We know, without a doubt in the world, that oil prices are unsustainable -- here at $42, at $52, probably at $62 or $72, too. But here's the problem with oil: It's fighting its own death spiral, and we're on the outside, trying to figure out the timing of it all.
What do I mean by this? I mean the oil companies, particularly the majors with their added dividend burdens, are using financial markets to keep their juggling balls in the air, waiting around for oil prices to recover and deliver a positive cash flow, instead of the desperately negative ones they're all registering.
Have a look at this one chart from Bloomberg on debt from the majors, which has doubled since the start of 2014:
When the majors don't take in as much as they have to pay out, they must go to the credit markets to make up the difference. Take Chevron (CVX) , for example: It made $3.7 billion in the first two quarters of 2016, but paid out $4 billion in dividends as well as spending an additional $10 billion in development exploration. To make up the difference, Chevron came up with a plan to sell $15 billion worth of assets, including a $5 billion sale of Asian assets announced Thursday. Even with the plan to sell assets, Chevron had to borrow an additional $6.4 billion. But because interest rates are so low, many inside Chevron, and indeed many analysts, don't find this a particularly worrying trend.
But low rates don't go on forever.
For Chevron, or indeed any of the majors, freeing themselves of this choking debt load (provided interest rates and bond ratings from Moody's and S&P hold steady) would require an oil price that sustains itself much higher than we have today -- at least twice as high. Meanwhile, all of the majors are playing a very dangerous game of "Keep calm and pump on" -- continuing to promise higher realized margins on crude operations while simultaneously promising increased production for the next two years.
And there's the mess. Increasing production from oil majors, which shareholders and Wall Street like to see, is the high-bar hurdle that needs to be jumped to reduce global gluts and force crude prices higher.
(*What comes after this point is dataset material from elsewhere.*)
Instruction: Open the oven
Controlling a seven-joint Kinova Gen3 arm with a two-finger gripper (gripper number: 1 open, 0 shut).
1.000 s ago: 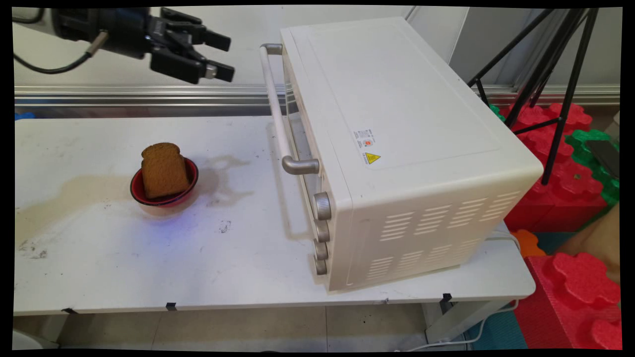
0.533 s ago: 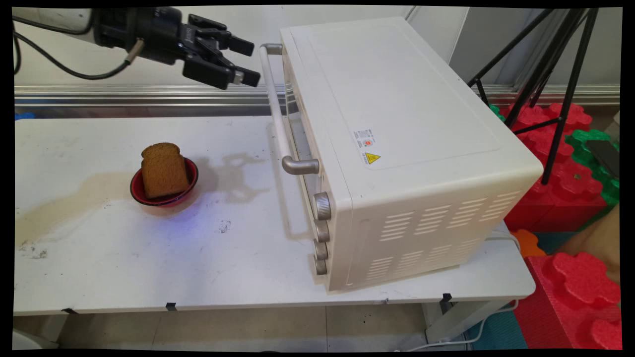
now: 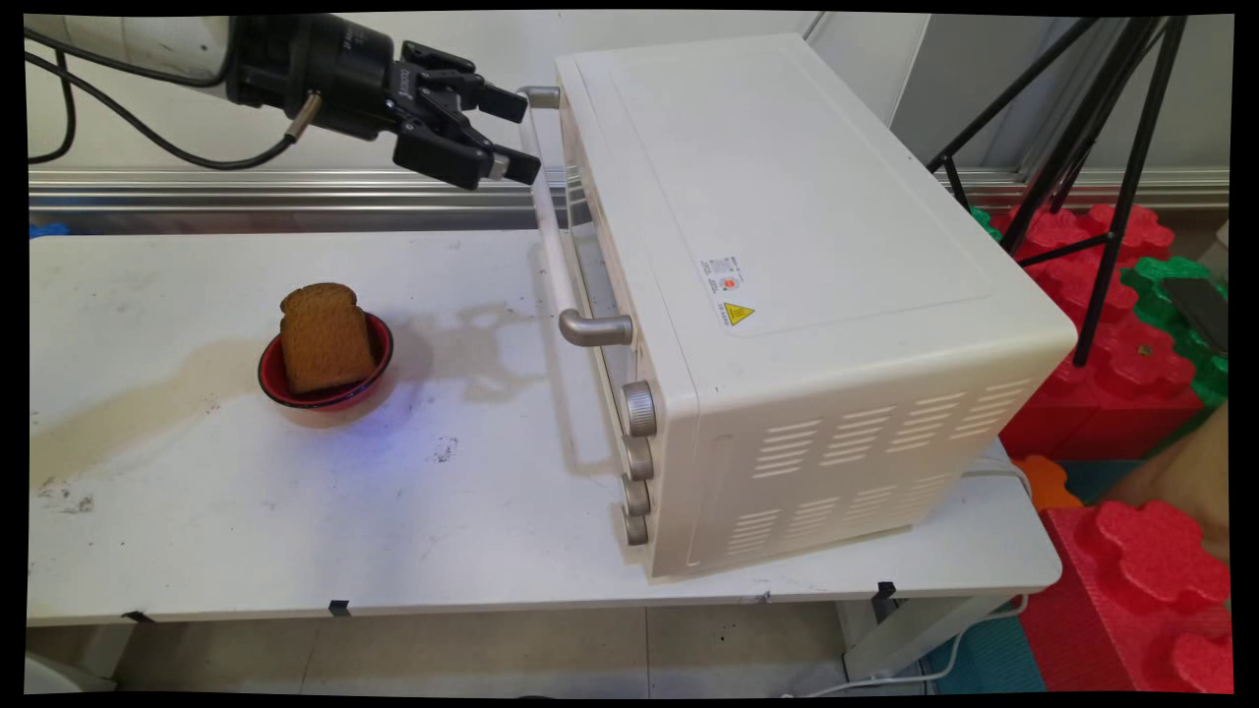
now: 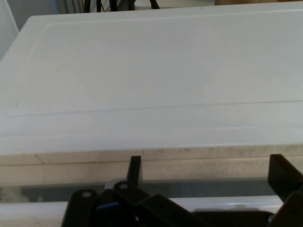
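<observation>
My gripper is open, high above the table, with its fingertips on either side of the far end of the oven's handle bar. The white toaster oven stands on the table's right half, its door shut and facing left. In the hand view the oven's top fills the picture, and the handle bar runs across the bottom between my fingers. A slice of brown toast stands upright in a small red bowl on the left of the table.
Several metal knobs line the oven's near front edge. The white table shows a brownish stain at left. A black tripod and red and green foam blocks stand to the right of the table.
My gripper has travelled right, from open air left of the oven to the far end of the handle bar, staying open. Toast, bowl and oven have not moved.
</observation>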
It is the Catch-22 that is piling up the debt loads of oil companies that can't seem to avoid hurting themselves.
This isn't just a problem for the majors. Even small independents, many of them already bankrupt, continue to pump oil at a loss in an attempt to deliver some value to bondholders and keep assets in the working category for "Hail Mary" hopes of private investment bailouts. All of this has made oil slow to rebalance, even causing a "mid-bust" seasonal stockpile increase that has sent crude again toward $40 a barrel.
It can't last, of course. The majors will first cut dividends, as Conoco-Phillips (COP) did. Then they will cut capex budgets even more, further destroying the industry's ability to replace oil reserves going into 2018 and beyond. Debt loads will ultimately affect credit ratings and stock prices, which will put even more pressure on cash flow. And if the Federal Reserve decides to raise rates after the election...
We're reaching an incredible tipping point for oil, one that won't be answered with a rally up to $52 followed by your regularly scheduled fall drift lower. No, when this debt bubble and bankruptcy production game implodes upon itself, it will deliver the quickest and most brutal rally in oil that the world has ever seen. It won't happen for a while yet, as this game has a few more innings left to run. Moreover, it seems a lot more blood in the oil world clearly needs to spill, maybe even including one or two majors (!).
As each of the majors has reported -- quite horribly -- for this second quarter, it is clear they are willing to sacrifice longer-term production power for short-term production gains and massively increased debt loads. Because of this, I find it more and more difficult to recommend any of the majors as currently good investments -- particularly strong dividend payers like Chevron and BP (BP) . Exxon Mobil (XOM) , with its lighter dividend load, is marginally better.
The safest investment play in other historic downturns of oil has always been the majors. This time, I'm not so sure that's the right place to put your investment dollar.